Kent potholes: how residents can use section 56 to force road repairs

Updated with Mr Derek Bennett’s Instructions to Get Roads Repaired

Kent drivers are told to report potholes, wait patiently, and trust that somewhere in County Hall a spreadsheet is humming reassuringly. But there comes a point when patience starts to look less like civic virtue and more like unpaid suspension testing. Section 56 of the Highways Act 1980 gives residents a real legal route to challenge roads that are out of repair. It is not a magic wand, and it is certainly not a free parlour game. But it is a serious statutory tool, and Kent residents should know it exists.

Every driver in Kent knows the routine. You spot the crater half a second too late, brace for impact, hear the thud, and then spend the next mile wondering whether that noise came from the wheel, the tyre, the tracking, your spine, or all four at once.

Then comes the second ritual. You report it. You get a reference number. You wait. You chase. You wait again. Somewhere, no doubt, a system has logged the complaint with all the solemnity of a medieval clerk entering a plague death in a ledger. Meanwhile, the road remains exactly where it was: broken, dangerous and perfectly positioned to introduce the next driver to the economics of alloy wheel repair.

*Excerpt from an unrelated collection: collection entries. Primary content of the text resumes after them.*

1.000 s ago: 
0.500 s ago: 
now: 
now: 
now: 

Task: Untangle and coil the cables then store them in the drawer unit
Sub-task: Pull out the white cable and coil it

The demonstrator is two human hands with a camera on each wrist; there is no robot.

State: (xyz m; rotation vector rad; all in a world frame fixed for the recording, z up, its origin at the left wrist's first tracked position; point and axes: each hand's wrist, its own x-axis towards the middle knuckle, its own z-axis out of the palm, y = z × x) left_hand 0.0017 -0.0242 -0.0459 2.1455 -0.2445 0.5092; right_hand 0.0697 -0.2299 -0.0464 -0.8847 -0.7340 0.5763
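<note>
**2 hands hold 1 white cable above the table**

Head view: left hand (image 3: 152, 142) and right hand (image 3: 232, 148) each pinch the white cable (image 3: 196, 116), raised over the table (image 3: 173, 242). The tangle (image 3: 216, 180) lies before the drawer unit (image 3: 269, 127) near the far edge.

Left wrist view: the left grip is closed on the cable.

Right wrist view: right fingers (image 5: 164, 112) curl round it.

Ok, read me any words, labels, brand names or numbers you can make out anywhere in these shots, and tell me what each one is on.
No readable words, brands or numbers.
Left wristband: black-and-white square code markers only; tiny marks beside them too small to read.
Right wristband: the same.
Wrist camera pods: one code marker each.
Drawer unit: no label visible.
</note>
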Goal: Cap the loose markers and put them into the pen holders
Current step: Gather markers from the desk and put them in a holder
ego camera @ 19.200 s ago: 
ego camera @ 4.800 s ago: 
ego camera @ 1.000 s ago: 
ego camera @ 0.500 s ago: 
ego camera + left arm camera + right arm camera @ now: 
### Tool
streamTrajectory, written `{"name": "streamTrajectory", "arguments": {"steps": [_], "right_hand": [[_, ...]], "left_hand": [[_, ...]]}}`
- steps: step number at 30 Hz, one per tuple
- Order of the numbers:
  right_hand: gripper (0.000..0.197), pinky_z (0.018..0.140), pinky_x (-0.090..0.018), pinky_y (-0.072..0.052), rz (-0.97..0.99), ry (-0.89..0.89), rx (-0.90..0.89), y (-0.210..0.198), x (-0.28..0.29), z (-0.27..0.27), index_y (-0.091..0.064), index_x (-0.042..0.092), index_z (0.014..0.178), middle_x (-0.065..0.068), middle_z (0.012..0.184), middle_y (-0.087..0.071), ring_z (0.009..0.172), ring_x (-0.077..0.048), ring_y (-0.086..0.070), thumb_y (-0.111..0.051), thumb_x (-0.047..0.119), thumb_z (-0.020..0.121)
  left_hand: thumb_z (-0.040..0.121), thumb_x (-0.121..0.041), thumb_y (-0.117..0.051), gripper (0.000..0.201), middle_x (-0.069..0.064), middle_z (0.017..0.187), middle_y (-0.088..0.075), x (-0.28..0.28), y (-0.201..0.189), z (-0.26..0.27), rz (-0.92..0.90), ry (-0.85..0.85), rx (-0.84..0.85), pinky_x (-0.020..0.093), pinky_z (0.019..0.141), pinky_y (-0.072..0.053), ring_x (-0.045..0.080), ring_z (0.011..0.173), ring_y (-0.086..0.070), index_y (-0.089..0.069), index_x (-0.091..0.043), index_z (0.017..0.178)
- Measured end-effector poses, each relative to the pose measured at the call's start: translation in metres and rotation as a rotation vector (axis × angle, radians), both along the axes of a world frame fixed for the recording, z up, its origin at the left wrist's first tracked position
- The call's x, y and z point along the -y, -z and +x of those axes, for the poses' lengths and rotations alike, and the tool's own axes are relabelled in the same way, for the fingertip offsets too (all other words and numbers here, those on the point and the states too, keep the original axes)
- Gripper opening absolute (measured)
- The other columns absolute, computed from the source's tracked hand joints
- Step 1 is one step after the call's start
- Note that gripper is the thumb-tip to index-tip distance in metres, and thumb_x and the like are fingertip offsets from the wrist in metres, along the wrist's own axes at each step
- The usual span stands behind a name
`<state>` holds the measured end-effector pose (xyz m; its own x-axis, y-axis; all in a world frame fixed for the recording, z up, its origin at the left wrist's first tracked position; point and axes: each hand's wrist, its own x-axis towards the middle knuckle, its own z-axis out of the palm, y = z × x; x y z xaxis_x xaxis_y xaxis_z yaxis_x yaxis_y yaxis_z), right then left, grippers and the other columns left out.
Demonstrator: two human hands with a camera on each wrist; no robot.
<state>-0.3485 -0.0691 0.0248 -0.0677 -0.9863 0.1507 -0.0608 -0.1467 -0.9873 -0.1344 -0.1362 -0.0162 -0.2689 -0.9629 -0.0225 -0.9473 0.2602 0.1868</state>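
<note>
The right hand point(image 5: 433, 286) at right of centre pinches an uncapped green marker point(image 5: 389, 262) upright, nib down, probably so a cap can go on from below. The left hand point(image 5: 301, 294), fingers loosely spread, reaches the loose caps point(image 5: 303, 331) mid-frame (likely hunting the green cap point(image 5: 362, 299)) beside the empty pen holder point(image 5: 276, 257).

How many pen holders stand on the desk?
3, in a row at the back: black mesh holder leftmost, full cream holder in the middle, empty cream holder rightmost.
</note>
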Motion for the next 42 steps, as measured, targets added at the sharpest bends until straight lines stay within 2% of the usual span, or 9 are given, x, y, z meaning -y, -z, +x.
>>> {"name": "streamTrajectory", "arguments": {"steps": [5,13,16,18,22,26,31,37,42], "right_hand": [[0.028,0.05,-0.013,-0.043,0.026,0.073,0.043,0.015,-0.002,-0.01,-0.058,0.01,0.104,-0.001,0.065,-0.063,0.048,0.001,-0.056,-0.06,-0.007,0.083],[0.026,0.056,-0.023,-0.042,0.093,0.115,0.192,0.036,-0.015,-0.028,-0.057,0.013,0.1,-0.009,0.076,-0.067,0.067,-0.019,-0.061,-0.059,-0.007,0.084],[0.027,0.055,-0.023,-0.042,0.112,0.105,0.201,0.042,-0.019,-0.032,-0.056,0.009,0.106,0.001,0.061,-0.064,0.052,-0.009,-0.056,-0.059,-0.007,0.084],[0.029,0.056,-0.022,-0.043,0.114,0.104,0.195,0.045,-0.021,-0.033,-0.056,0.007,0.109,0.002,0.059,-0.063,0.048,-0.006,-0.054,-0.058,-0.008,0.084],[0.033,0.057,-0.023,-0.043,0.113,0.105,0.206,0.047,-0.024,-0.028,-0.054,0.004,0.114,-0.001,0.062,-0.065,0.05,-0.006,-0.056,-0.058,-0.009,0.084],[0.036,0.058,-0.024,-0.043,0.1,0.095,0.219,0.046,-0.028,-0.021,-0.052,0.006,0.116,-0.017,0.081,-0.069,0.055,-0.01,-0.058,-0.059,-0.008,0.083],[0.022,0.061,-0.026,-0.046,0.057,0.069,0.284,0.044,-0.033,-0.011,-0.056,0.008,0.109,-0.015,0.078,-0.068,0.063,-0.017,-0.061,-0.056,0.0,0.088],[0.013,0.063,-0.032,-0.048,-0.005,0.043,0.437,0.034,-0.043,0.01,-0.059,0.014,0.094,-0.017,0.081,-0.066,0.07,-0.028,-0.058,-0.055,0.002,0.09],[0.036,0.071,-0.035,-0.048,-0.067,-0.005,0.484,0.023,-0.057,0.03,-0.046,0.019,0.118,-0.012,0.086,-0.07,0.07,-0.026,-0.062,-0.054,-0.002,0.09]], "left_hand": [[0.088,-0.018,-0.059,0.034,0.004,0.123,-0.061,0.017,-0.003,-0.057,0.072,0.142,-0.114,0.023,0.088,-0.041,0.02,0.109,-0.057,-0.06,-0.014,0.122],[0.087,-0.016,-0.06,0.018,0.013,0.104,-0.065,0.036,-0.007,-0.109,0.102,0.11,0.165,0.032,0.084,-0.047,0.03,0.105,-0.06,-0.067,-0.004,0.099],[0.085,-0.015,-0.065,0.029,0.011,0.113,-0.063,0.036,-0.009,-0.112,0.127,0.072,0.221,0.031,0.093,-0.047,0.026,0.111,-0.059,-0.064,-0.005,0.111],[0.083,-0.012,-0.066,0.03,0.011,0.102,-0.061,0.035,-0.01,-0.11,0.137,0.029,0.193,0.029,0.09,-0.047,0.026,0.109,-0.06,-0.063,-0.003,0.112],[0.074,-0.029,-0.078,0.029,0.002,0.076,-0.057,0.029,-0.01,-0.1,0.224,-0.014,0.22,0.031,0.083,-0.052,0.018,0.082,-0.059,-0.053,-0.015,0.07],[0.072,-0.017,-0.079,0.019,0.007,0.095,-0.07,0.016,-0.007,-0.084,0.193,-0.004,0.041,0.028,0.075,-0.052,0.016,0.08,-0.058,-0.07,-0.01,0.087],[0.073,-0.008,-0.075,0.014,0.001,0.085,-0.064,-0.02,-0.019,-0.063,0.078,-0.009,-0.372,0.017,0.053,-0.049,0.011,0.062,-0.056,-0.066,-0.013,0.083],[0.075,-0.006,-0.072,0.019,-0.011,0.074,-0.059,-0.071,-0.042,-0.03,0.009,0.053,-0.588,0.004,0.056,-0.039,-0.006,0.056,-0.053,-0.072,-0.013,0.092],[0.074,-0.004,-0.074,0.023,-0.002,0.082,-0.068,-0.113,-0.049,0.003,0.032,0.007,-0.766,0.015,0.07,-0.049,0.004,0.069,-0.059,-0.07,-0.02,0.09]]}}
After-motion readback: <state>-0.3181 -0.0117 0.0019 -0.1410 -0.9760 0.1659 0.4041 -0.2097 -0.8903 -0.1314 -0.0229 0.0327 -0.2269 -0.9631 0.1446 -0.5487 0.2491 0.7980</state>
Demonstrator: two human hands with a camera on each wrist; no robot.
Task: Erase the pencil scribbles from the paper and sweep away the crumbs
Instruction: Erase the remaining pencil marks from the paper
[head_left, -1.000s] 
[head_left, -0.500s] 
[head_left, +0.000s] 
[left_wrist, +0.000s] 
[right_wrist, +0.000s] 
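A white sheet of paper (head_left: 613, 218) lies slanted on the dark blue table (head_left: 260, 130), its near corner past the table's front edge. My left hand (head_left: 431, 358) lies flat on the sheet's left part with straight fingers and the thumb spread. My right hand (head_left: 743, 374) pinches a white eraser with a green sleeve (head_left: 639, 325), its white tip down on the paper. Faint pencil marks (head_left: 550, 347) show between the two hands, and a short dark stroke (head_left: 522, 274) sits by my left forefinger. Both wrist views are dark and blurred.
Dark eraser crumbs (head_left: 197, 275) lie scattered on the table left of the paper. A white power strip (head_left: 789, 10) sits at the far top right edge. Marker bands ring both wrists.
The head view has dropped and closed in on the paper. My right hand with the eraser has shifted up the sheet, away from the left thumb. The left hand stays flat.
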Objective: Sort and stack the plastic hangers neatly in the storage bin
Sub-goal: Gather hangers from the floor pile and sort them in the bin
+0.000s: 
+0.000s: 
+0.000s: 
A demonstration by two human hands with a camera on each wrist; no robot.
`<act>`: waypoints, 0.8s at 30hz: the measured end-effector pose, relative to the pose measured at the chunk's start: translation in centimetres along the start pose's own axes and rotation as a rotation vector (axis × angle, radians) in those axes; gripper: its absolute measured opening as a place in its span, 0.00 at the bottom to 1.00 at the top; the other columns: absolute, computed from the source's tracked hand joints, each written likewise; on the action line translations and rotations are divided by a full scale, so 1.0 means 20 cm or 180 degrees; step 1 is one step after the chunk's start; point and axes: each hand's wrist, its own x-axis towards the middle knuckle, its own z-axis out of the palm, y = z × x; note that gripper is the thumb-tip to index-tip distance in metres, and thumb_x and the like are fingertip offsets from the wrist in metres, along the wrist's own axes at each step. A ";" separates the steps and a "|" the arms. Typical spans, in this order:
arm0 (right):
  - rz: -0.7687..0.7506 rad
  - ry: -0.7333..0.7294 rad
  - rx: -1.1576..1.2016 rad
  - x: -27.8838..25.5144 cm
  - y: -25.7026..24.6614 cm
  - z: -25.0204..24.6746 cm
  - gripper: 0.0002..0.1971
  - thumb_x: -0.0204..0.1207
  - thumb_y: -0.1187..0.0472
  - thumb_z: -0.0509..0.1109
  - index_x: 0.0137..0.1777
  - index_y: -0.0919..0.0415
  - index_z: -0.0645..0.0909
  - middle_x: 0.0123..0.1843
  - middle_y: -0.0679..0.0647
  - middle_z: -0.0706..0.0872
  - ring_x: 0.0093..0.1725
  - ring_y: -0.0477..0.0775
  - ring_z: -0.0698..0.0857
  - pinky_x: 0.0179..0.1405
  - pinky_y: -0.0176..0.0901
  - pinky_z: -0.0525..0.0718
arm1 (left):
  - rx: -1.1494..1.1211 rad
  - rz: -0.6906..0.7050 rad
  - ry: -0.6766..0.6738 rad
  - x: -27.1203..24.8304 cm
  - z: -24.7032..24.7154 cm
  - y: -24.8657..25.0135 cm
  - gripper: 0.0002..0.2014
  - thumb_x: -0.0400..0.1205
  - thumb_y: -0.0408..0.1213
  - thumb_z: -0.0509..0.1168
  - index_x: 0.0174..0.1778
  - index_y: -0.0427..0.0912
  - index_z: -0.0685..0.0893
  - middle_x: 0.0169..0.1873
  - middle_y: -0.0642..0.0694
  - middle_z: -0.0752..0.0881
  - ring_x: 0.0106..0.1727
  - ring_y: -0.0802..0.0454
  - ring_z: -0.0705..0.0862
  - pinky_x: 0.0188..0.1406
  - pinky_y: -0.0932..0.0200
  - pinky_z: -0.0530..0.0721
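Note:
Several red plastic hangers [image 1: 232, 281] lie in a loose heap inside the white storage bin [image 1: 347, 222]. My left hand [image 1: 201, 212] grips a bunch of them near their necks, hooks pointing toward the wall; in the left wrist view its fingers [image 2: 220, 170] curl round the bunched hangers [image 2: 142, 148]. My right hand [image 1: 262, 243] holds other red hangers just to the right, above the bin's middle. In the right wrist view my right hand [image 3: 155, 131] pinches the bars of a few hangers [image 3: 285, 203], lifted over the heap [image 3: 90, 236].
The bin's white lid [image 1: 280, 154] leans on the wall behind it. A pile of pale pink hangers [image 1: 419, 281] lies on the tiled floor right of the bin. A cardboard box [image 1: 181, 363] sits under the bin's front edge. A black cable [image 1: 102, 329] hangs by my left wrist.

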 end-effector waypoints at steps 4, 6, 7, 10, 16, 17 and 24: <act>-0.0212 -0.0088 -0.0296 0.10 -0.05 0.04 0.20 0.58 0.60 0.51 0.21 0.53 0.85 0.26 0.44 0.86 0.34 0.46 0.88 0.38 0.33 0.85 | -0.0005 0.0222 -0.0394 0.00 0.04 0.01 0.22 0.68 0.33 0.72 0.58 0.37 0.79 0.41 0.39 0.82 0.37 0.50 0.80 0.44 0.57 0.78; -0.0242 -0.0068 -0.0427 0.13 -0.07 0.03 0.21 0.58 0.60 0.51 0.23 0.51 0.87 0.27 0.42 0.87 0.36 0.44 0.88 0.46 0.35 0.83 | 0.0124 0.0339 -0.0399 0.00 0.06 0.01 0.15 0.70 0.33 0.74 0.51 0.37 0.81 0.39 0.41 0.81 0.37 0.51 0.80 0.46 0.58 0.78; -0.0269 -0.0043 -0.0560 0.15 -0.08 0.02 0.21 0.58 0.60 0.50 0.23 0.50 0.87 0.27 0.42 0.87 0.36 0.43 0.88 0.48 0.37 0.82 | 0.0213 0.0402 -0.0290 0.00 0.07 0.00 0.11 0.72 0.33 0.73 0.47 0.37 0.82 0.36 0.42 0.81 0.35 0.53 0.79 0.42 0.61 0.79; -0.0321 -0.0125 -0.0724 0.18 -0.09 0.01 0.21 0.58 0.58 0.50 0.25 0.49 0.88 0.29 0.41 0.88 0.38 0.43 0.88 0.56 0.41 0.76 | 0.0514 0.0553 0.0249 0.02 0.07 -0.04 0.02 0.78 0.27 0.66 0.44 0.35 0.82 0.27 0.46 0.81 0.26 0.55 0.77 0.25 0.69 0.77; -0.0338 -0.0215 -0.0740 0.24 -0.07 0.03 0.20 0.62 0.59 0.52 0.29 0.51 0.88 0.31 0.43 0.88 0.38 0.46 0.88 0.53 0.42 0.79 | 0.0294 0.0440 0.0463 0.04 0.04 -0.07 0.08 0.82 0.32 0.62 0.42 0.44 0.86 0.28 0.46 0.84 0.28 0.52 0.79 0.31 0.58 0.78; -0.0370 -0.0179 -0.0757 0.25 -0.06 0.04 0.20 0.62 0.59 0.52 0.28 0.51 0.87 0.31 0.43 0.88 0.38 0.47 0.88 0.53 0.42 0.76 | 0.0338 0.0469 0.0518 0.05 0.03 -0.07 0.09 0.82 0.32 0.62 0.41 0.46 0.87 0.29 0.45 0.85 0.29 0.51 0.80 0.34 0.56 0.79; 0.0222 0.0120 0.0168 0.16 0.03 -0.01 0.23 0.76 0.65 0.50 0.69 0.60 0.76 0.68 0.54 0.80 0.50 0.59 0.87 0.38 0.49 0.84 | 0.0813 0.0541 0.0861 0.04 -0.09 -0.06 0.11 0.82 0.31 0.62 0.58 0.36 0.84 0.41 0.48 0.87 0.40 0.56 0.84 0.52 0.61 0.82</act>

Kent County Council says it is tackling the problem, and no doubt there are officials and highways crews working flat out to do just that. But the scale of Kent’s pothole crisis has only worsened after the recent heavy rain and cold snap, with winter weather, water ingress, drainage failures and the limits of temporary repairs still chewing fresh holes into the network. In other words, nobody can honestly say there is no effort. Equally, nobody with functioning shock absorbers can honestly say the problem has gone away.

That is where section 56 matters.

Most people think their options are limited. They can complain before the damage is done, or claim after it. The first often leads to delay. The second often leads to a polite refusal wrapped in legal language and the faint implication that your car should perhaps have developed wings. Section 56 offers something different. It is a route by which a member of the public can formally challenge a highway that is maintainable at public expense and is out of repair.

That matters because the law is interested in the physical condition of the road itself. And the legal test is not airy-fairy. As the Open Spaces Society explains, drawing on Hereford and Worcester CC v Newman [1975] 1 WLR 901, a highway “out of repair” is one where “the surface of it [the highway] is defective or disturbed in some way” or has “become unsound or impaired by neglect or use”. That is the point. This is about surface failure. About roads that have physically broken down. About potholes, fractures and carriageways that have ceased to be sensibly fit for ordinary use.

This is not just theory. A recent Hertfordshire case (20 March 2026) showed that section 56 still has teeth. A motorist, Derek Bennett, took action over roads he said were in a dire state. A judge then ordered the council to repair three roads within 20 working days. That does not mean every pothole report in Kent will now end with a judicial thunderbolt and a gang of workmen appearing at dawn. But it does mean this is not some dusty Victorian curiosity left in the statute book for decorative purposes. Used properly, it can work.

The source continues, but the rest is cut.